83: Cashiers and College

Psalms 39:4-5 “Show me, O L ord, my life's end
and the number of my days;
let me know how fleeting is my life.
You have made my days a mere handbreadth;
the span of my years is as nothing before you.
Each man's life is but a breath.”

 I was buying some office supplies with a credit card the other day, and the cashier asked to see my I.D. I’ve always thought that was a good idea since most cashiers are not trained handwriting analysts. Just once I’d like to hear, “I’m sorry sir, but the little loop on the ‘S’ is open in this signature, and closed in this one. We’ll have to take you to jail.” Anyway, I politely obliged, and showed her my I.D. You’ve probably already guessed that my other cashier pet peeve is that they never look at the picture on the I.D. (“I’m sorry, sir. In this picture you have a mole on the right side of your nose, but in real life it’s on the left.” Doesn’t happen, does it?) Anyway, this particular cashier was sharper than most, and carefully held my driver’s license up for careful scrutiny. “Well, the hair color is not the same, but I guess it’s you.” I was caught a little off guard and had already wished her a good day before I realized that she was mocking my gray hair.

Time flies by, doesn’t it? Our thirteen-year-old has been taking some classes at the local middle school. Since we are just entering into the public school environment, we have not been around a lot of groups of parents our age. We’ve been a little shocked to discover that our peers are really looking old. They don’t look like college students any more. They look like parents—my parents. We’re having a hard time grasping the reality that college freshmen are closer in age to our 11-week-old baby than they are to us.

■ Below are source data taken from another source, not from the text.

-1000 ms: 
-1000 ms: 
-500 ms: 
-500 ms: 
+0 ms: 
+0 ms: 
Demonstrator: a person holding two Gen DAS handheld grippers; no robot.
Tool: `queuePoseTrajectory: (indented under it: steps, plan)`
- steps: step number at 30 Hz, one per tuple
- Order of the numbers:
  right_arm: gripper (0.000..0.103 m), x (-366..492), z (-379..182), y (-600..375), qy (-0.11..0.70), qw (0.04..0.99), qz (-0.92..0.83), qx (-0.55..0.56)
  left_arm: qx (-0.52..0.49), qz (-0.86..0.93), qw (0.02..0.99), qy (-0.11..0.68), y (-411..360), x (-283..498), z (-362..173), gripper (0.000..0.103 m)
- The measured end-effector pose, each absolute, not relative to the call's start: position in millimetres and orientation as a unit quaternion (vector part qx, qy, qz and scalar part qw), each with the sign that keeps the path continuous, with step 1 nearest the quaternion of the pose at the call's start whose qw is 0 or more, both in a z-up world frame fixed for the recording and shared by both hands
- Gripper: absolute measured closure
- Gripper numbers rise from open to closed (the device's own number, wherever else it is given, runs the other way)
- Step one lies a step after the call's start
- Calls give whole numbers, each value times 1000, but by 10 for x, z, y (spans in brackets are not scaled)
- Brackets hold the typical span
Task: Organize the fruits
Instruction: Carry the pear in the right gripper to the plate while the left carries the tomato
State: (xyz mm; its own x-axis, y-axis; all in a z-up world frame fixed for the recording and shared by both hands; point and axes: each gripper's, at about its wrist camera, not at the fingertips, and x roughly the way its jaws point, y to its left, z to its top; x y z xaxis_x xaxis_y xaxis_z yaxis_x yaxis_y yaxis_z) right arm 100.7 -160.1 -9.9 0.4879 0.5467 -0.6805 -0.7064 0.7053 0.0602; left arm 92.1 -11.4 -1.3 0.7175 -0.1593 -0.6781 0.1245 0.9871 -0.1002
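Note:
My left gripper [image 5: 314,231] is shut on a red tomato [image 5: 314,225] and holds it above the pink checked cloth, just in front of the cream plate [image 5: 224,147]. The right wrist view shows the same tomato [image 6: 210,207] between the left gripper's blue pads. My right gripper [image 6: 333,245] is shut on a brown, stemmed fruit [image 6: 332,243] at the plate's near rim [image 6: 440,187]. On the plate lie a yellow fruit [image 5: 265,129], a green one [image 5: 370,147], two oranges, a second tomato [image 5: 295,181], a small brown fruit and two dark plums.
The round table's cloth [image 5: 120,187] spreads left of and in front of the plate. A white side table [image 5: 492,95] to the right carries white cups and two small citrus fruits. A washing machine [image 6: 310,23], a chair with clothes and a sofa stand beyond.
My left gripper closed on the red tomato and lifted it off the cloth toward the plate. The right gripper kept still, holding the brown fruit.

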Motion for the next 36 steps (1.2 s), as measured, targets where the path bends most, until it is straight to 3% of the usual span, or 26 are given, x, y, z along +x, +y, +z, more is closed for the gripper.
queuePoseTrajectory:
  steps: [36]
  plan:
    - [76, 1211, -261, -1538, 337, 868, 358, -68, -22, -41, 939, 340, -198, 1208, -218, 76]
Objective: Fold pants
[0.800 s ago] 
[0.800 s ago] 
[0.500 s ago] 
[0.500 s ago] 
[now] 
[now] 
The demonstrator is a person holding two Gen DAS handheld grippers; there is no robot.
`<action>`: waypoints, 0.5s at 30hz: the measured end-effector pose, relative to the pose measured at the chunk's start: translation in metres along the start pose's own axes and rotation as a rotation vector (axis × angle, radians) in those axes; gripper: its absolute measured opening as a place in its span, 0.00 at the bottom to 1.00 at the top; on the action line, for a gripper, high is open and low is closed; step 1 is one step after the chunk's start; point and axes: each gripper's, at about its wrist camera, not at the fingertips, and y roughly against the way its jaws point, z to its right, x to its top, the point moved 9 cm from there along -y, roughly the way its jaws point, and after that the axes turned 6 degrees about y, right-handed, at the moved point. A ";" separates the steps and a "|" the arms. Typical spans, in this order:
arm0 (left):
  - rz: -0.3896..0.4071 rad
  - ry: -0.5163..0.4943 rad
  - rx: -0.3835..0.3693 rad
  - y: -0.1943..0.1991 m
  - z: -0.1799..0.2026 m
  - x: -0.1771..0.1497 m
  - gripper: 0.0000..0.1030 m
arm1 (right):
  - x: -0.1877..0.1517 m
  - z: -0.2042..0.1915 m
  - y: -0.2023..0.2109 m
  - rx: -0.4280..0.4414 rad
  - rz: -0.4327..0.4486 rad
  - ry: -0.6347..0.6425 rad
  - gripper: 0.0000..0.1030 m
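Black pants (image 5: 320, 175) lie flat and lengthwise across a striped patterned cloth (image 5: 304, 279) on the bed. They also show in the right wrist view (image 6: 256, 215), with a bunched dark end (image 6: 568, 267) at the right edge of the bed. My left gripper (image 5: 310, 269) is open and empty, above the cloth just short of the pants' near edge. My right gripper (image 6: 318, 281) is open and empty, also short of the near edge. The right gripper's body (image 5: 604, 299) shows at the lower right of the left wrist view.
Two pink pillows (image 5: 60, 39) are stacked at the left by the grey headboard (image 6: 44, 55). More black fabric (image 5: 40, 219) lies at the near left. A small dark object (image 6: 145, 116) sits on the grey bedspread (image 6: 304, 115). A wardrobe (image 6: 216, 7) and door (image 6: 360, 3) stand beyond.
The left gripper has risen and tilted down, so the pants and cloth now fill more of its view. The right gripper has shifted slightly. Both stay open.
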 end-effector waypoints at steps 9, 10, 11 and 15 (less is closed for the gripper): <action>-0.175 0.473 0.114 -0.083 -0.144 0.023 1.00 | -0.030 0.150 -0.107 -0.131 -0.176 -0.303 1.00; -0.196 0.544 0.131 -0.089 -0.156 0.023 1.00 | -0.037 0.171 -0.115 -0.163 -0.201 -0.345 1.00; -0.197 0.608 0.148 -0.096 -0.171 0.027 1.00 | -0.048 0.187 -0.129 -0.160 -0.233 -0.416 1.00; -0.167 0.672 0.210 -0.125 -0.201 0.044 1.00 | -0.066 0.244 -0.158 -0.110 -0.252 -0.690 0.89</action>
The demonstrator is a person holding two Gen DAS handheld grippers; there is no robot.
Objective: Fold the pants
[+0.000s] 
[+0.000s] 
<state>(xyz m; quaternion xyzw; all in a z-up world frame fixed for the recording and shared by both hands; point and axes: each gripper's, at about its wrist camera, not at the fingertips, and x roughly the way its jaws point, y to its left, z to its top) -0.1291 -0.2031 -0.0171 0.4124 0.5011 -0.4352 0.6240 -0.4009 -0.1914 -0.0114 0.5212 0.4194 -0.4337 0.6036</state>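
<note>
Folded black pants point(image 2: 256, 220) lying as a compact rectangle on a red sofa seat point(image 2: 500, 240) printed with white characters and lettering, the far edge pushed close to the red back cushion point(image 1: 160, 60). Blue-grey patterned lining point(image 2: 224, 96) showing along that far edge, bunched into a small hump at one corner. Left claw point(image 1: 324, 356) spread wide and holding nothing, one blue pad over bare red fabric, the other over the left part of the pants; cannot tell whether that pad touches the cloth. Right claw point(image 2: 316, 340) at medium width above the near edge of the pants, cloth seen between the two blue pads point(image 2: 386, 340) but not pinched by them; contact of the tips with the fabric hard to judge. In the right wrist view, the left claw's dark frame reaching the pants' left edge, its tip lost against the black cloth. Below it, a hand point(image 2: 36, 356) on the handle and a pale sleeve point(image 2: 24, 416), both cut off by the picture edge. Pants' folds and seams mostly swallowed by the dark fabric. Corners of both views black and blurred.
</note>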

It’s good to stop and take inventory of our lives once in a while. It’s also good to stop and take inventory of our kids’ lives on occasion. Oftentimes it’s the things that matter the most to us that get bumped. Are you reading the Bible with your kids everyday to develop that habit in your lives, and to equip them with a knowledge of Scripture? Are you memorizing with them? Are you demonstrating unconditional love to them? Do you speak to them with the same respect you’d grant to someone else’s kids? Are you faithfully teaching and training them daily to prepare them for life? Are you more committed to spiritual disciplines than you are to them getting their homework, exercise, or music practice done? These daily disciplines, and others, are often what separate desperate parents from confident ones. Each day we move closer to the inevitable day when we get a hurried hug and kiss and the door closes behind them as they head off to college. We need to make our time now count.